**Problem statement**
In full and without alteration, write out the lines below.

╔══

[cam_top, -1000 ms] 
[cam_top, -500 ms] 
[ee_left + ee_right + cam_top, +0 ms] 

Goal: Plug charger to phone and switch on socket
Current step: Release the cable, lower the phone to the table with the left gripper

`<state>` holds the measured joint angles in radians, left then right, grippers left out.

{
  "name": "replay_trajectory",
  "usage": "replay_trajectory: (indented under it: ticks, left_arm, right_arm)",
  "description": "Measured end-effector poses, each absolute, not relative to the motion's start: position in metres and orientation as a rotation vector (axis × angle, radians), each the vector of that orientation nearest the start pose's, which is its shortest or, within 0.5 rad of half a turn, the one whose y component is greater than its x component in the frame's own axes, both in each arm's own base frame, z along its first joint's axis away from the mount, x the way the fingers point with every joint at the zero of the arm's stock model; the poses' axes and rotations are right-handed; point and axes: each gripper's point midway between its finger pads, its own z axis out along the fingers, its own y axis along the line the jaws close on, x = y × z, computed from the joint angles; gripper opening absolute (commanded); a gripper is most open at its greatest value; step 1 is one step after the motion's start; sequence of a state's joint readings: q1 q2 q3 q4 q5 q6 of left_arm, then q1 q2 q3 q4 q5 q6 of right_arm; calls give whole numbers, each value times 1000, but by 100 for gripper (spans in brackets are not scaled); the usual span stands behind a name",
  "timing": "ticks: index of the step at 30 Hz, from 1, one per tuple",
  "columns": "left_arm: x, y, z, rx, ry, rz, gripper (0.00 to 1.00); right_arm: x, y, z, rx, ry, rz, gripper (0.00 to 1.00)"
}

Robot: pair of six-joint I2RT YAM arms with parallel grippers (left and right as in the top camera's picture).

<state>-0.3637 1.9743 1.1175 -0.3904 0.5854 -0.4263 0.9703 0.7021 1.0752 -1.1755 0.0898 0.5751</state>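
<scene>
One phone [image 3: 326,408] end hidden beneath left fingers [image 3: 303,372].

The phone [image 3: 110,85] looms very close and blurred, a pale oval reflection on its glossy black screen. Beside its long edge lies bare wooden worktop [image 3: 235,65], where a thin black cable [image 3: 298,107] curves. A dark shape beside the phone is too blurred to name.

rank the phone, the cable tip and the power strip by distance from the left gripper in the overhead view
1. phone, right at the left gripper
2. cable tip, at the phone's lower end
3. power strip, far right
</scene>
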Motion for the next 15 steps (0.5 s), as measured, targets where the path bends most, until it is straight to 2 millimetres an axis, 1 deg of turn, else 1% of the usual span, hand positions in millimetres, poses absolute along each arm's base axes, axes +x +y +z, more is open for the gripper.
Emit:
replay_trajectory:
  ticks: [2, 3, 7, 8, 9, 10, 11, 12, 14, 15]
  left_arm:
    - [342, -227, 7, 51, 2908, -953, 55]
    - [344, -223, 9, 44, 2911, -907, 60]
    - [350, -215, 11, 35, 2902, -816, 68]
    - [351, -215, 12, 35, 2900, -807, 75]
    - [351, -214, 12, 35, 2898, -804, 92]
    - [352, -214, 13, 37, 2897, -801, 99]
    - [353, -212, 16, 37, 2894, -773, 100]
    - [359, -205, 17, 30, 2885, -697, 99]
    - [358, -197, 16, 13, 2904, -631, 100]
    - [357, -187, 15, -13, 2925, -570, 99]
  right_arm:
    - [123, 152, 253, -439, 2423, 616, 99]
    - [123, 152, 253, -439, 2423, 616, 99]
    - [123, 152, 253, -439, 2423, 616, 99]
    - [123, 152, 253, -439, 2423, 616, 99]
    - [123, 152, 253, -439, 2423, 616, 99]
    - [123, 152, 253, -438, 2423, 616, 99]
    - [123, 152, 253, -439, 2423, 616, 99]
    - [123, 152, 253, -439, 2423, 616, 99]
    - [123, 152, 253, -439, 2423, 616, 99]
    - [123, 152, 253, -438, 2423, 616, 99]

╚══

**Result for this task**
[cam_top, -1000 ms] 
[cam_top, -500 ms] 
[ee_left + ee_right + cam_top, +0 ms] 

Goal: Plug charger to phone and switch on socket
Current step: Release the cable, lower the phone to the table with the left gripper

`<state>` holds the measured joint angles in radians, left then right, grippers left out.

{
  "name": "replay_trajectory",
  "usage": "replay_trajectory: (indented under it: ticks, left_arm, right_arm)",
  "description": "Measured end-effector poses, each absolute, not relative to the motion's start: position in metres and orientation as a rotation vector (axis × angle, radians), each the vector of that orientation nearest the start pose's, which is its shortest or, within 0.5 rad of half a turn, the one whose y component is greater than its x component in the frame's own axes, both in each arm's own base frame, z along its first joint's axis away from the mount, x the way the fingers point with every joint at the zero of the arm's stock model; the poses' axes and rotations are right-handed; point and axes: each gripper's point midway between its finger pads, its own z axis out along the fingers, its own y axis along the line the jaws close on, x = y × z, computed from the joint angles; gripper opening absolute (commanded); a gripper is most open at its greatest value; step 1 is one step after the motion's start; sequence of a state's joint readings: q1 q2 q3 q4 q5 q6 of left_arm, then q1 q2 q3 q4 q5 q6 of right_arm; calls give whole numbers, each value times 1000, but by 100 for gripper (spans in brackets are not scaled); the usual span stands behind a name",
  "timing": "ticks: index of the step at 30 Hz, from 1, one per tuple",
  "columns": "left_arm: x, y, z, rx, ry, rz, gripper (0.00 to 1.00); right_arm: x, y, z, rx, ry, rz, gripper (0.00 to 1.00)"
}

Robot: pair of six-joint I2RT YAM arms with parallel grippers (left and right as in the top camera's picture).

<state>-0.3637 1.9743 1.1175 -0.3904 0.5854 -0.4263 0.9703 0.7021 1.0752 -1.1755 0.0898 0.5751</state>
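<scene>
One phone [image 3: 326,408] end hidden beneath left fingers [image 3: 303,372].

The phone [image 3: 110,85] looms very close and blurred, a pale oval reflection on its glossy black screen. Beside its long edge lies bare wooden worktop [image 3: 235,65], where a thin black cable [image 3: 298,107] curves. A dark shape beside the phone is too blurred to name.

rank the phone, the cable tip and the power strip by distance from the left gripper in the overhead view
1. phone, right at the left gripper
2. cable tip, at the phone's lower end
3. power strip, far right
</scene>
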Motion for the next 15 steps (0.5 s), as measured, targets where the path bends most, until it is straight to 2 millimetres an axis, 1 deg of turn, else 1% of the usual span, hand positions in millimetres, poses absolute along each arm's base axes, axes +x +y +z, more is open for the gripper.
Emit:
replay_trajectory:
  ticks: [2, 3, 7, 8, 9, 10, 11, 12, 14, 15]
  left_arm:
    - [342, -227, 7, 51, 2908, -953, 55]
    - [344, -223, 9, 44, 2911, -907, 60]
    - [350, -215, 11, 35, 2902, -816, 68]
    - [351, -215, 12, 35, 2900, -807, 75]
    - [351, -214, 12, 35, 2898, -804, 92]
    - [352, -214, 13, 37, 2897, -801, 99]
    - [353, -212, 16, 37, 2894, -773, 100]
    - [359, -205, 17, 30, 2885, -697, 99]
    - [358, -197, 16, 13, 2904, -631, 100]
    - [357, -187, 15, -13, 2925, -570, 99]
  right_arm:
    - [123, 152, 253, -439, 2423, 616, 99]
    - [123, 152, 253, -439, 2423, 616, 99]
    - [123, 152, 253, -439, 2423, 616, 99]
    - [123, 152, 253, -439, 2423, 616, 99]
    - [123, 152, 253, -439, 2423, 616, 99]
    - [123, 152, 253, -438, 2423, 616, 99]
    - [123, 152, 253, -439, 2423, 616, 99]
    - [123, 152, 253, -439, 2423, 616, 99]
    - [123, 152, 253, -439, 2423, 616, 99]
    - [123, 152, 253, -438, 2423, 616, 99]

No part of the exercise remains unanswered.